The application of frontier/emerging technologies such as blockchain and artificial intelligence to trade facilitation has gained traction in recent years. While such technologies carry great potential for enhancing trade facilitation, they can also become costly distractions, considering the uncertain outcome of adopting them. Available evidence shows that as much as 80 per cent of the public sector projects which adopted “routine” digital technology projects failed.
So here is the dilemma: for many countries in Asia and the Pacific, adopting frontier technologies for public sector projects including trade facilitation may be associated with setbacks while inaction by a country means it may sleepwalk into a digital world tomorrow. How can countries in Asia and the Pacific best embrace frontier/emerging technologies to support trade facilitation? Policymakers could consider the following four strategies:
- Do not put the cart before the horse
The successful application of some frontier technologies in trade facilitation, such as Tradelens, has been inspiring. However, digital transformation in trade facilitation is much broader than the adoption of any single technology. For example, with national Single Window, technology is often not regarded as a key challenge for developing such a system. The key challenges include the institutional setting, identification of sustainable business models, and streamlining of trade processes and procedures. Treating a single window project as a pure IT project is doomed to fail as automating cumbersome trade processes and procedures is likely to lead to a “garbage-in-garbage-out” outcome.
Therefore, instead of asking what a particular frontier technology can do for trade facilitation, one should ask what kind of strategic trade facilitation reform is desired and then assess and select the most appropriate technologies - regardless of whether they are frontier or not.
- Do not overestimate the effect of a technology in the short run and underestimate the effect in the long run
Today, application of AI has become ubiquitous. In many ways, it is surprising to call AI an “emerging” technology considering that AI research was initiated in 1956. Looking more closely at the journey of AI development, the “AI winters” were sobering reminders that the setbacks, skepticism and criticism are part and parcel of technology development.
Similarly, blockchain has become a buzzword in trade facilitation. Questions have been asked as to whether blockchain will revolutionize international trade. In contrast, there has also been sharp criticism regarding the usefulness of blockchain technology, with leading researchers in the field denying its usefulness from the technical and legal perspectives. The latest data from the UN global survey on digital and sustainable trade facilitation confirm that few authorities have engaged in blockchain-based projects. Will there be “blockchain winters” or will the technology prosper in the long term? Only time will tell.
The policy implication is that, while it is important to embrace frontier technologies for trade facilitation, failures and setbacks in applying them should be expected.
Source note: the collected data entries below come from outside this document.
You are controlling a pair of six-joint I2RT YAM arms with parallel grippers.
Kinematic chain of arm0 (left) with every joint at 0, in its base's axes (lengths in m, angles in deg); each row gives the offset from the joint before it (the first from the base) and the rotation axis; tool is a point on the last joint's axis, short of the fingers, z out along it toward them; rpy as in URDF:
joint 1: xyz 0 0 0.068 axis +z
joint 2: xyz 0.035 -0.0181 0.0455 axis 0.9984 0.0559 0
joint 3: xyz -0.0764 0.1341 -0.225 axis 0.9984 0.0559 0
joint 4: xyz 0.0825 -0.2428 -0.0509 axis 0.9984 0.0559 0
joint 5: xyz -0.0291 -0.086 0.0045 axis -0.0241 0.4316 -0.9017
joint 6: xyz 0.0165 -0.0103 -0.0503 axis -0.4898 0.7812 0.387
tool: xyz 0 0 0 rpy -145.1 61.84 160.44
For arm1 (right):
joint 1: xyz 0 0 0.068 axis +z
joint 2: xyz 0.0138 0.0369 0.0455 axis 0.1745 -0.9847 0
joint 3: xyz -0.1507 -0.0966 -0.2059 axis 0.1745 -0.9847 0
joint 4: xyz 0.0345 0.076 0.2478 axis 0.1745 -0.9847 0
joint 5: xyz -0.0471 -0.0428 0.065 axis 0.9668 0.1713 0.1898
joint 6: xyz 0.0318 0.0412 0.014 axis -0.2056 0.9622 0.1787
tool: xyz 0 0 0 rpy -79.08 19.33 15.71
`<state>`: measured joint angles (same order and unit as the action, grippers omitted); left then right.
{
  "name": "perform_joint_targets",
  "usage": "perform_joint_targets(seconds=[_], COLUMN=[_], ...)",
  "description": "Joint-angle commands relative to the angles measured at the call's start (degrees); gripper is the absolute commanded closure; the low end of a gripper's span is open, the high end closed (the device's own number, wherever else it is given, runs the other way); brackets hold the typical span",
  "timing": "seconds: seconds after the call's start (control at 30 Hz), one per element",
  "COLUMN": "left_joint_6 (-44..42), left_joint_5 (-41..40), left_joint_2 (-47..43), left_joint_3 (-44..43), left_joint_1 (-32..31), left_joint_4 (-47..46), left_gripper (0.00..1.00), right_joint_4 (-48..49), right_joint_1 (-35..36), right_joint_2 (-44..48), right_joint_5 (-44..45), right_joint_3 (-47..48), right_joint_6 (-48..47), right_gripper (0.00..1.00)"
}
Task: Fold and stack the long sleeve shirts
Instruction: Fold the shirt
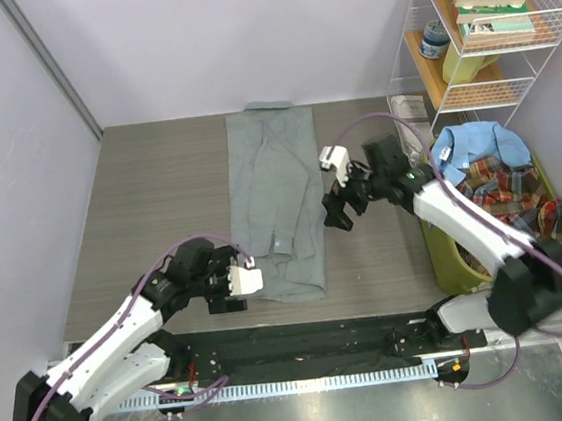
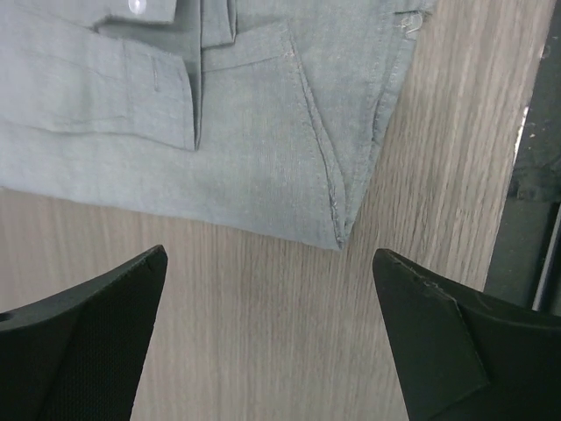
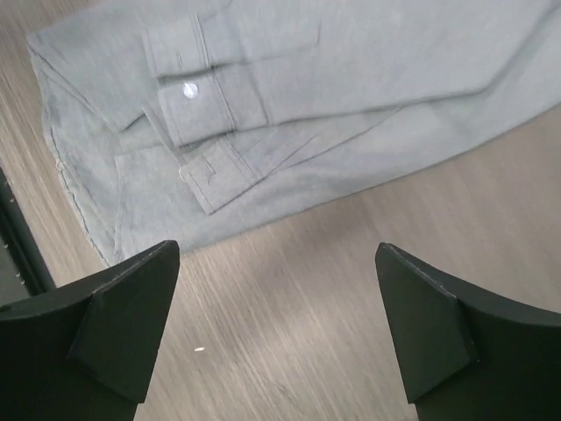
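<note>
Grey shirt (image 1: 276, 206) | between left end effector (image 1: 237, 285), right end effector (image 1: 339, 204) | untouched

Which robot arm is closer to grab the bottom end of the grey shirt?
Probably the left. The left claw hovers open by the grey shirt's near hem corner; the right claw hangs open beside the shirt's middle edge.

White-and-black arms (image 1: 105, 355), purple cables (image 1: 372, 116)
</note>
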<state>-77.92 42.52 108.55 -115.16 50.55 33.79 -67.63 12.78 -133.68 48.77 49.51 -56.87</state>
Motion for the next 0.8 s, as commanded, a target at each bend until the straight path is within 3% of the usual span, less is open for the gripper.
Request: perform_joint_targets(seconds=[0.0, 0.07, 0.1, 0.17, 0.2, 0.37, 0.7, 0.77], left_joint_6=[-7.4, -11.61, -12.15, -11.1, -11.19, -13.65, -19.98, -19.54], left_joint_5=[7.2, 9.58, 10.2, 9.68, 9.76, 8.28, 3.7, 3.79], left_joint_2=[-7.12, -7.22, -6.78, -4.33, -3.53, 0.69, 8.15, 9.91], left_joint_3=[3.71, 4.06, 4.15, 4.59, 4.68, 7.3, 13.03, 12.15], left_joint_1=[-0.14, -0.22, -0.49, -0.49, -0.58, -1.36, -2.95, -2.95], left_joint_4=[-2.1, 1.05, 2.37, 1.43, 0.81, -5.06, -16.59, -17.21], left_gripper=[0.0, 0.0, 0.0, 0.0, 0.0, 0.04, 0.26, 0.37], right_joint_4=[15.0, 11.52, 9.92, 5.71, 6.38, 16.03, 26.86, 28.0], right_joint_1=[0.46, 1.16, 3.51, 13.92, 16.43, 26.8, 32.54, 32.54], right_joint_2=[12.1, 15.19, 15.46, 15.55, 15.72, 16.17, 9.32, 8.43], right_joint_5=[-2.97, -9.74, -8.82, -1.55, 3.01, 9.55, 14.66, 15.35], right_joint_3=[-12.72, -14.85, -16.07, -17.57, -21.24, -29.35, -35.16, -35.42], right_joint_6=[-3.79, -10.0, -11.34, -17.73, -18.38, -20.85, -25.42, -26.21], right_gripper=[0.0, 0.0, 0.0, 0.0, 0.01, 0.05, 0.23, 0.36])
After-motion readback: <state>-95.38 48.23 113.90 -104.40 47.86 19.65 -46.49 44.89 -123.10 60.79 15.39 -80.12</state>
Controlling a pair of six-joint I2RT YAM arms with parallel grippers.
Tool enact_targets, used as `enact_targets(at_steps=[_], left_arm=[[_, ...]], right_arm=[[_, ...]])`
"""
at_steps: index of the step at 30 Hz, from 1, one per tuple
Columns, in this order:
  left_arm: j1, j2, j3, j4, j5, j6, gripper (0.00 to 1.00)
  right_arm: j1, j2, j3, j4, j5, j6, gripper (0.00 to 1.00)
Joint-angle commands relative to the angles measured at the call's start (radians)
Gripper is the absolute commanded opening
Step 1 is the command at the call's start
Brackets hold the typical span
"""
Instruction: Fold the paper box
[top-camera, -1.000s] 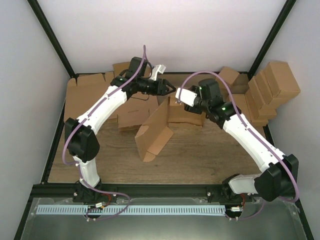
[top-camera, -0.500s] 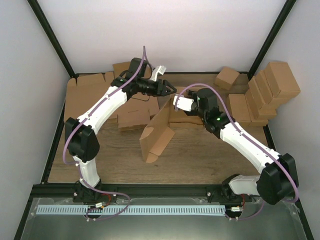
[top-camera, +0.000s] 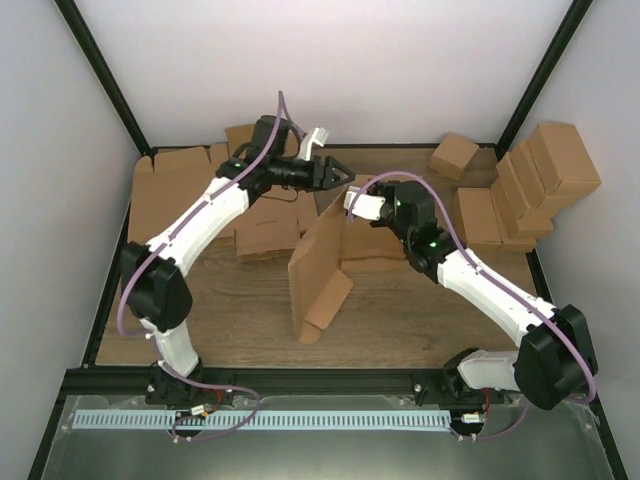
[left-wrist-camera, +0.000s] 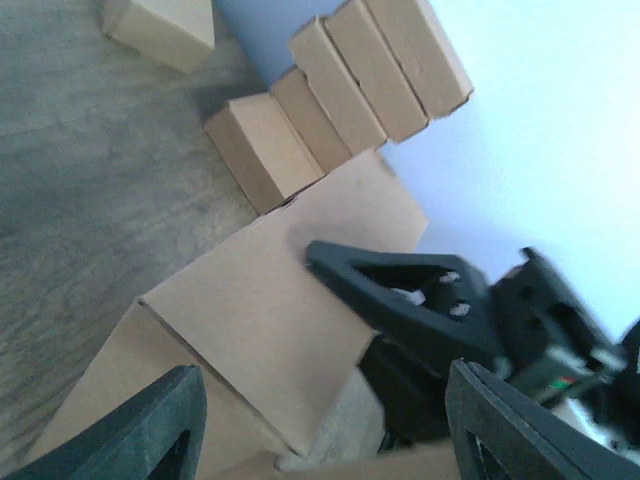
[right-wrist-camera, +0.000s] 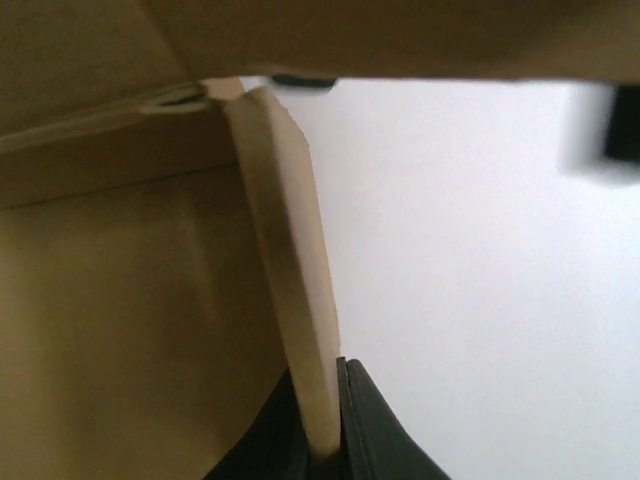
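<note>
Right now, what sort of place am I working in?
Probably an enclosed box-folding test cell: a wooden table boxed in by white walls and black frame posts, with ready-made boxes and flat blanks at the back.

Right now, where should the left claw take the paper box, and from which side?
Probably the top rim of the upright panel of the paper box, just nearer than where the right claw pinches it, coming from above. The panel stands on edge, so only that thin rim fits between the jaws; the left claw hangs open beside it.
</note>
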Motion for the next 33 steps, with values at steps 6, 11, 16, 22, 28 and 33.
enact_targets(at_steps=[6,11,16,22,28,33], left_arm=[[-0.002,-0.331,0.080,-0.120,-0.343,0.133,0.77],[-0.002,-0.553,-0.037,-0.086,-0.624,0.216,0.82],[-0.002,-0.683,-0.093,-0.127,-0.842,0.298,0.85],[-0.002,-0.756,-0.188,-0.158,-0.948,0.319,0.86],[0.005,-0.745,-0.315,-0.167,-0.943,0.276,0.88],[0.108,-0.685,-0.357,-0.256,-0.885,0.198,0.92]], right_arm=[[0.015,0.075,0.320,-0.360,-0.087,0.478,0.01],[0.012,0.090,0.368,-0.517,-0.244,0.735,0.01],[0.010,0.073,0.268,-0.546,-0.376,0.984,0.01],[0.010,0.114,0.137,-0.570,-0.318,1.276,0.01],[0.010,0.208,0.039,-0.570,-0.196,1.520,0.01],[0.010,0.183,-0.082,-0.425,-0.118,1.713,0.01]])
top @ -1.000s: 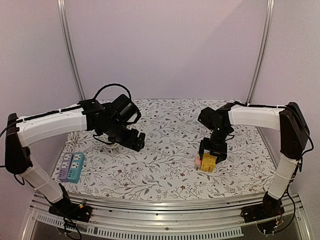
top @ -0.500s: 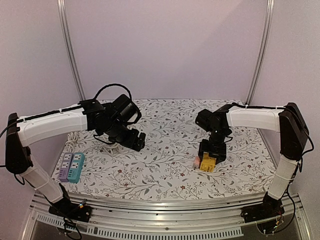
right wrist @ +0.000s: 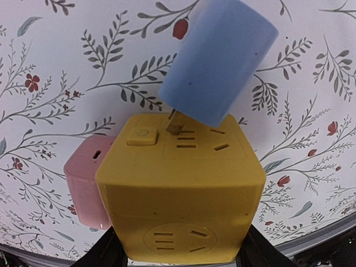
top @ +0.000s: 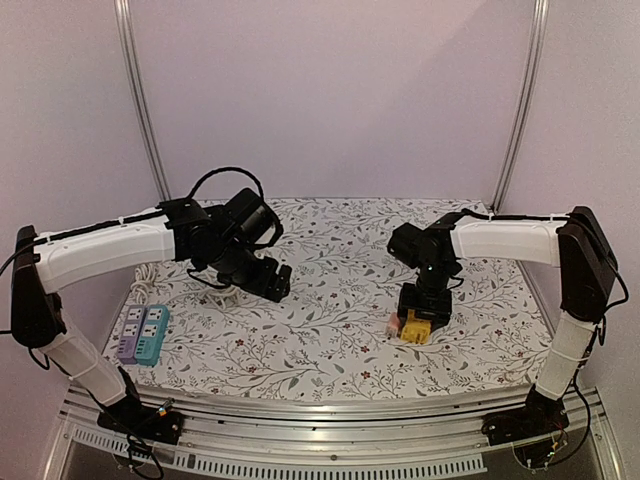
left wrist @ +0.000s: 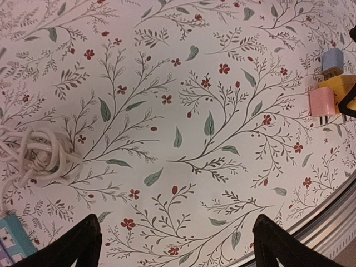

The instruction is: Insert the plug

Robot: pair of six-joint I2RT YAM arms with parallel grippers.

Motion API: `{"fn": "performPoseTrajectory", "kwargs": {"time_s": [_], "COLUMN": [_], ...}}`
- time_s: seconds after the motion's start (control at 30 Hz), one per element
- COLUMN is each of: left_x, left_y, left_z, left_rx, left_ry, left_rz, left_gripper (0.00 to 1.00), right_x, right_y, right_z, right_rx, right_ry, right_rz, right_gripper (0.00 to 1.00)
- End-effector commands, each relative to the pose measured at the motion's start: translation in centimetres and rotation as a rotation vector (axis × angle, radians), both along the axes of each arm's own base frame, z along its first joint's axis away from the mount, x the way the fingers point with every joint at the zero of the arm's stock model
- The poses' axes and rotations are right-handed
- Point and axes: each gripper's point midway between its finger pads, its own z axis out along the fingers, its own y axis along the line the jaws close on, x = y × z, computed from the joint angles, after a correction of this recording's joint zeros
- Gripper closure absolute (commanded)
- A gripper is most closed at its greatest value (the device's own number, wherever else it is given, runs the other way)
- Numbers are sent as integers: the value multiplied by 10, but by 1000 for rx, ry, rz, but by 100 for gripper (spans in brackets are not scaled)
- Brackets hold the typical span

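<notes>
Found right fingers (right wrist: 108,253) straddling the yellow socket cube (right wrist: 178,194) on the desk (left wrist: 167,67), gripping or not impossible to tell; left fingers (left wrist: 78,247) spread, idle. Saw blue plug (right wrist: 219,61) tilted atop cube, barely entered. Judged cube-steadying underway; needed next: plug righted, pressed home.
</notes>
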Motion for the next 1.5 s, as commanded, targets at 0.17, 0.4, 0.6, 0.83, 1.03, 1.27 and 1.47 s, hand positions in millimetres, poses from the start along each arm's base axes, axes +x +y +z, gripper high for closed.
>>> {"fn": "performPoseTrajectory", "kwargs": {"time_s": [0.17,0.4,0.6,0.83,1.03,1.27,1.47], "left_x": [1,-5,-26,-45,-69,-83,-82], "left_y": [-18,-36,-55,-60,-64,-67,-71], "left_z": [31,68,99,134,162,184,185], "left_rx": [-70,-156,-324,-471,-634,-758,-738], "left_ry": [-46,-105,-169,-159,-115,-52,-125], "left_rz": [-59,-217,-399,-535,-659,-743,-810], "left_gripper": [5,4,3,2,6,9,7], "right_x": [19,36,48,36,0,-21,-45], "right_y": [-10,4,34,75,109,114,106], "right_z": [47,105,150,202,238,254,263], "right_rx": [-62,56,269,555,853,982,1053], "right_ry": [-125,-272,-446,-567,-616,-714,-883], "right_rz": [14,68,187,417,674,826,993], "right_gripper": [62,61,60,59,55,55,60]}}
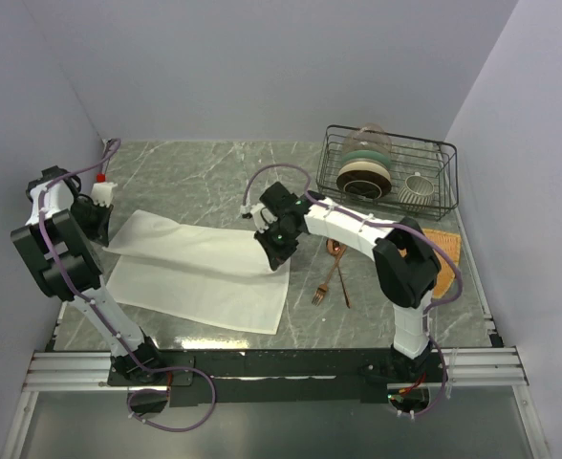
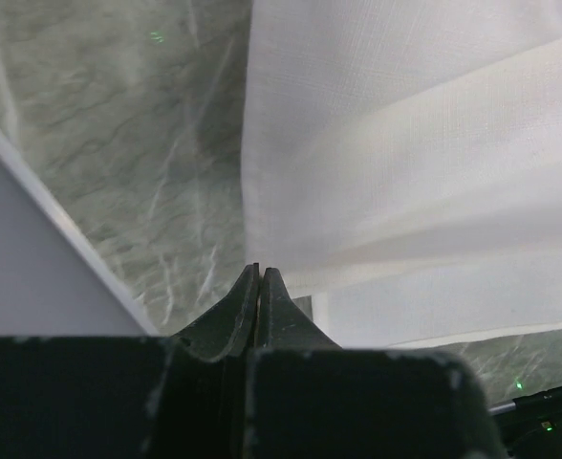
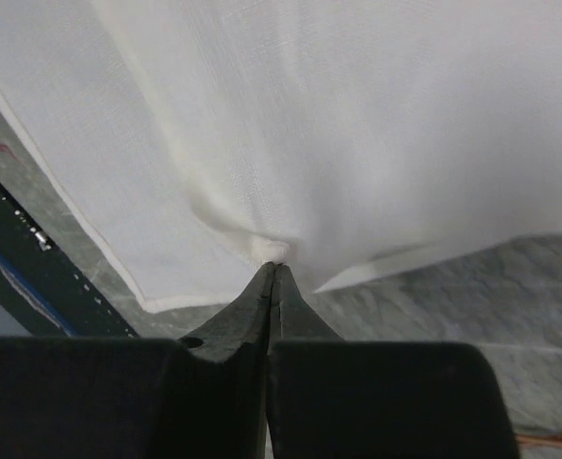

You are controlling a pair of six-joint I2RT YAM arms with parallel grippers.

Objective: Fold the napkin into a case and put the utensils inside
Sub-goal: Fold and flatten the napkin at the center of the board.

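Observation:
The cream-white napkin (image 1: 200,277) lies on the marble table, its far half raised as a sloping sheet over its near half. My left gripper (image 1: 104,228) is shut on the raised sheet's left corner; in the left wrist view the cloth (image 2: 405,143) ends at the closed tips (image 2: 260,270). My right gripper (image 1: 273,251) is shut on the right corner, and the cloth (image 3: 310,115) bunches at the closed tips (image 3: 275,266). The copper fork (image 1: 324,285) and spoon (image 1: 338,263) lie crossed on the table just right of the napkin.
A black wire dish rack (image 1: 391,167) with plates and a bowl stands at the back right. An orange woven mat (image 1: 445,258) lies under the right arm. A white bottle with a red cap (image 1: 102,188) stands at the left wall, behind my left gripper.

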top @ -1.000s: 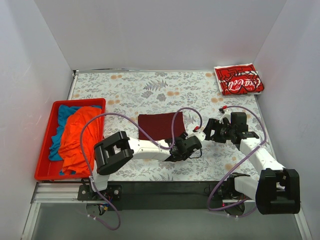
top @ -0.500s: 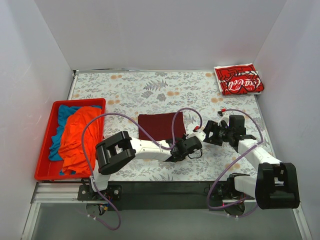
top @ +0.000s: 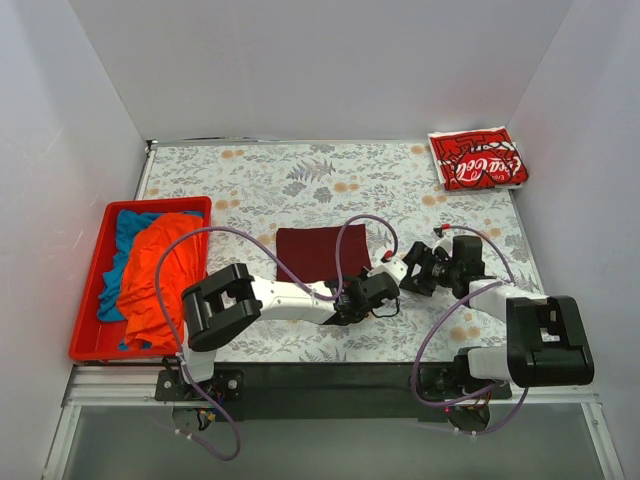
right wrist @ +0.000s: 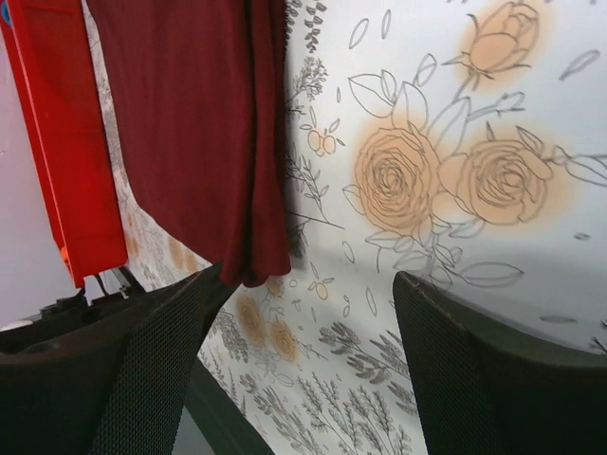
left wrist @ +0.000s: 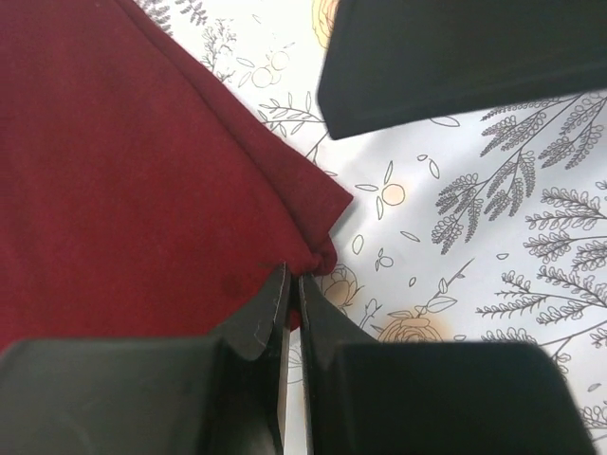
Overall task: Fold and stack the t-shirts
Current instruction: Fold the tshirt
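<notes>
Maroon soft-cloth t-shirt (top: 315,252), folded square, is lying mid-worktop (top: 250,180). The left claw (left wrist: 292,287) is pinching its 5 o'clock corner, probably for lifting. The right claw (right wrist: 305,313), spread wide, is hovering at 3 o'clock.

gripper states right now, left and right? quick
Left gripper: closed, pinching a corner of the maroon t-shirt.
Right gripper: open, holding nothing, next to the shirt's edge.

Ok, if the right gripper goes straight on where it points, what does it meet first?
Probably the maroon t-shirt edge near one jaw, else the table cover; depth unclear.
</notes>
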You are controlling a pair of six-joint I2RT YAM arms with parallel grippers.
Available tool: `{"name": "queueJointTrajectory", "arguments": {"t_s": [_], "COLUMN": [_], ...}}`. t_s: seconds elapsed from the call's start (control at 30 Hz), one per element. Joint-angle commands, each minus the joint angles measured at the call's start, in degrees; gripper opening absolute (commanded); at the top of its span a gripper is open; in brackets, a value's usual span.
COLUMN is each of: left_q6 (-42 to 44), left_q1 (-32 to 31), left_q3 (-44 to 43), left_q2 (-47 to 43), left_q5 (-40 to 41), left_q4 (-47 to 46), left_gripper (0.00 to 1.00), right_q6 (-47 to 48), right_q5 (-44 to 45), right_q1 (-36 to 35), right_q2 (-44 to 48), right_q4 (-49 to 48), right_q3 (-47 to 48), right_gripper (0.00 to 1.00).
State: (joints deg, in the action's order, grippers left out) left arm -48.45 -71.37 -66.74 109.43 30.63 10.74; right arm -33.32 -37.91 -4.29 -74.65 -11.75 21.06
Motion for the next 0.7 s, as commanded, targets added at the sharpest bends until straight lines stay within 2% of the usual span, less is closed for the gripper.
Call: {"name": "queueJointTrajectory", "arguments": {"t_s": [0.0, 0.2, 0.47, 0.67], "left_q6": [-0.8, -1.5, -1.8, -2.4], "left_q1": [0.0, 0.0, -0.1, 0.0], "left_q3": [0.8, 1.6, 2.5, 2.8], "left_q2": [-6.0, -7.5, -9.4, -9.5], "left_q5": [1.9, 2.3, 2.5, 2.6], "left_q4": [-1.2, -1.3, -2.7, -3.4], "left_gripper": [0.0, 0.0, 0.0, 0.0], "right_q6": [-4.8, -8.9, -11.4, -12.1], "right_q5": [-0.6, 2.1, 5.5, 5.4], "right_q1": [-2.0, -8.2, -16.1, -19.3], "right_q2": [-2.7, -8.2, -15.7, -19.8], "right_q4": [-7.9, -13.1, -15.2, -16.1], "right_q3": [0.5, 2.2, 6.3, 9.5], "right_gripper": [0.85, 0.85, 0.83, 0.75]}}
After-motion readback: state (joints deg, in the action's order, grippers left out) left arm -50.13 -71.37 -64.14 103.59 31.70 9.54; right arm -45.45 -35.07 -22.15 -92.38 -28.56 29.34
A trial-and-error process may be inevitable and should be treated as a learning process, leading to the next point that developing countries should take baby steps and pick the low-hanging fruit.
- Take baby steps and pick the low-hanging fruit
While large or advanced economies often have the financial and human resources to explore the use of emerging or frontier technologies for trade facilitation, what is the best approach for small economies or least developed countries which often lack capacity to adopt such technologies?
First, these countries should start with baby steps. A lesson learned from developing the national single window indicates that it is almost certainly a recipe for failure if the adoption of frontier technologies is combined with complicated institutional reform. Instead, the frontier technology should be piloted in a simple operational procedure to enhance the efficiency of trade facilitation. For instance, image recognition and analysis are widely regarded as mature AI technologies which have been tested in some countries such as the Republic of Korea. They can potentially be applied in other countries as well.
Second, in adopting frontier technology, small economies and least developed countries should exercise due diligence to minimize investment and actively seek collaboration with development partners and international technology companies for financial and technical support. For instance, “AI for Social Good” or similar initiatives may support these countries in testing frontier technologies and the knowledge transfer will lay the foundation for them to better leverage technology for trade facilitation reform in the future.
- If you want to go fast, go alone; if you want to go far, go together
Frontier technologies have been piloted for supporting cross-border paperless trade and have the potential to boost international trade. The entry into force of a UN treaty in 2021, the Framework Agreement on facilitation of cross-border paperless trade in Asia and the Pacific, indicates that countries in the region have ambitions to apply digital technology – including frontier/emerging technologies - to support international and regional trade. An ESCAP study shows that implementation of cross-border paperless trade will reduce transactions costs by 10-30 per cent.
Eight countries in the region have acceded to the Agreement. It is strategically important for ALL the countries to accede. For advanced economies, acceding to the Framework Agreement will support the promotion of their technological standards and practices and effectively reduce the “noodle bowl” effect. For least developed countries and small economies, acceding will enable them to keep abreast of the latest technological developments to support trade facilitation reform. In this sense, the Framework Agreement will make every party a winner.